Un’app sullo smartphone per la ginnastica a domicilio

Imparare a curarsi Lo strumento nasce per chi soffre di sarcopenia. Arruolati duecento pazienti, obiettivo: analizzare i benefici della cura

Uno studio scientifico che prevede un semplice programma di attività fisica, da effettuare a casa attraverso un’applicazione per smartphone, per contrastare la sarcopenia. È quello avviato dall’Irccs Ospedale San Raffaele e dall’Irccs Ospedale Galeazzi -Sant’Ambrogio e grazie a un finanziamento del Ministero della Salute.

“Gym – Grow your muscle” prevede l’arruolamento di circa 200 persone con sarcopenia per analizzare i benefici in queste persone dell’attività fisica a domicilio. La ricerca si concluderà nel giugno del 2025 ma gli esperti hanno già analizzato i primi dati che sono risultati molto incoraggianti.

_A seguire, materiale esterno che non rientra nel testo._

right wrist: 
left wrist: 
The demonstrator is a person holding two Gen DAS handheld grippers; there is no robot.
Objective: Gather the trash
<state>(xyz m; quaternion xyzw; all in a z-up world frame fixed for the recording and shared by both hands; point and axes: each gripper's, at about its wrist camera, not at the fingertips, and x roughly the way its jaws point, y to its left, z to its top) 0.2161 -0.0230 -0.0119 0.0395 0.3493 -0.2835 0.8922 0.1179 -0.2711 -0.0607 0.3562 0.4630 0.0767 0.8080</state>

«L’obiettivo dello studio – spiega Matteo Bonato della Scuola di Scienze Motorie dell’Università degli Studi di Milano e ricercatore presso l’Irccs Ospedale Galeazzi–Sant’Ambrogio – è quello di sviluppare un’applicazione per smartphone per la prescrizione di attività fisica a domicilio nelle persone con sarcopenia. Per validare l’efficacia di questa applicazione abbiamo creato questo studio scientifico della durata di 48 settimane». I partecipanti alla ricerca, reclutati su base volontaria, vengono così suddivisi in due gruppi. Un primo gruppo riceve una prescrizione di attività fisica tramite l’applicazione e un secondo gruppo, invece, riceve un libretto all’interno del quale vengono consigliate le buone pratiche per mantenere uno stile di vita attivo, senza però nessuna prescrizione specifica di attività fisica. «All’interno dell’applicazione – prosegue Bonato - sono presenti dei video tutorial con diversi esercizi da effettuare a casa e che sono suddivisi in una parte di riscaldamento, dove si svolgono degli esercizi di mobilità articolare, una parte centrale dove si eseguono semplici esercizi di potenziamento muscolare a corpo libero e la parte conclusiva con esercizi di allungamento muscolare e stretching».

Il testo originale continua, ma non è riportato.